Network isolation at the hardware level is far preferable to VLAN-only solutions when safety-critical protocols share the same physical medium.
For serial communication — still ubiquitous in industrial fieldbus and legacy sensor ecosystems — the XM-6815 provides six COM ports, with two configurable as RS-485 for half-duplex multi-drop bus topologies commonly found in conveyor systems and collaborative robot bases.
USB and Storage
The 4× USB 3.0 + 4× USB 2.0 complement makes it straightforward to connect USB 3D cameras, depth sensors, barcode readers, and HMI peripherals simultaneously. The dual-storage configuration — a full-size mSATA slot alongside a SATA 3.0 bay for a 2.5" SSD or HDD — supports split-drive deployments: OS and real-time control software on the mSATA SSD, with logging, map data, or vision model weights on the larger SATA drive.
Expansion and Wireless
The onboard M.2 A/E Key slot accepts standard Wi-Fi/Bluetooth combo modules (e.g., Intel AX200 or AX210 series), and the two antenna pass-throughs on the chassis allow external dipole or panel antennas to be routed for robust signal in metal enclosures. This is particularly relevant for 5G-enabled robot cells where a Mini PCIe or M.2 5G module can be substituted for the Wi-Fi card, turning the XM-6815 into a 5G-connected edge node without additional hardware.
Thermal Design and Environmental Ratings
Thermal management is tiered by TDP:
- The i3-1115G4E uses passive cooling (fanless heatsink), making it suitable for sealed, dusty, or vibration-heavy environments where fan bearings would degrade over time.
- The i5-1145G7E uses active fan cooling to handle its higher sustained TDP under full multi-core load.

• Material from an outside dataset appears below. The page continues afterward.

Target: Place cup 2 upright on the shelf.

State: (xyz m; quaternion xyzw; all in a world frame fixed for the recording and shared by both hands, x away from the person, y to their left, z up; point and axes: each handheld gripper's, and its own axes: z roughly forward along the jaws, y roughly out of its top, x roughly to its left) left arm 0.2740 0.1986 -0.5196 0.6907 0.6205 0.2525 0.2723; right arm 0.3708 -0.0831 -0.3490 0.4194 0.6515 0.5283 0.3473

The operating range of -20 °C to 65 °C covers most factory floor and outdoor control cabinet scenarios, while the storage range of -40 °C to 85 °C accommodates logistics and cold-chain environments.
Display and Audio
Dual display output — 1× VGA and 1× HDMI — allows simultaneous connection of an operator HMI panel (often legacy VGA on older machinery) and a modern HDMI monitor for engineering or diagnostic use. The 3.5 mm audio jack is useful when audible alarms or voice prompts are required at the robot cell.
Power and Mounting
The 12 V DC input via a 3-pin terminal block aligns with standard DIN rail power supplies commonly found inside control cabinets (e.g., 24 V systems stepped down via a DC-DC converter). The front-panel power switch, combined with HDD and PWR indicator LEDs, provides basic operator feedback without requiring a full HMI.
Wall-mount and desktop orientations are both supported within the compact 163.70 mm × 125.1 mm × 75 mm footprint, making it easy to install inside a standard 19" rack enclosure or directly on a robot arm's base plate bracket.
Software Ecosystem
The XM-6815 supports Linux and Windows 10, giving integrators flexibility:
- On Linux, it runs ROS 2 Humble or Jazzy natively, and can be configured with the
PREEMPT_RTkernel patch for soft real-time performance. - On Windows 10, it supports Windows-based HMI frameworks and vendor SDKs that require a Win32 environment (common in legacy machine vision toolkits from Cognex, Halcon, or MVTec).
Summary
The XM-6815 occupies a practical niche in industrial automation: it is not a high-end workstation, but a purpose-built, thermally and mechanically hardened controller node with the I/O density that robotic and vision applications demand — multiple isolated Ethernet ports, rich serial I/O, dual storage, and an expandable wireless slot — all within a compact wall-mount form factor rated for real factory conditions.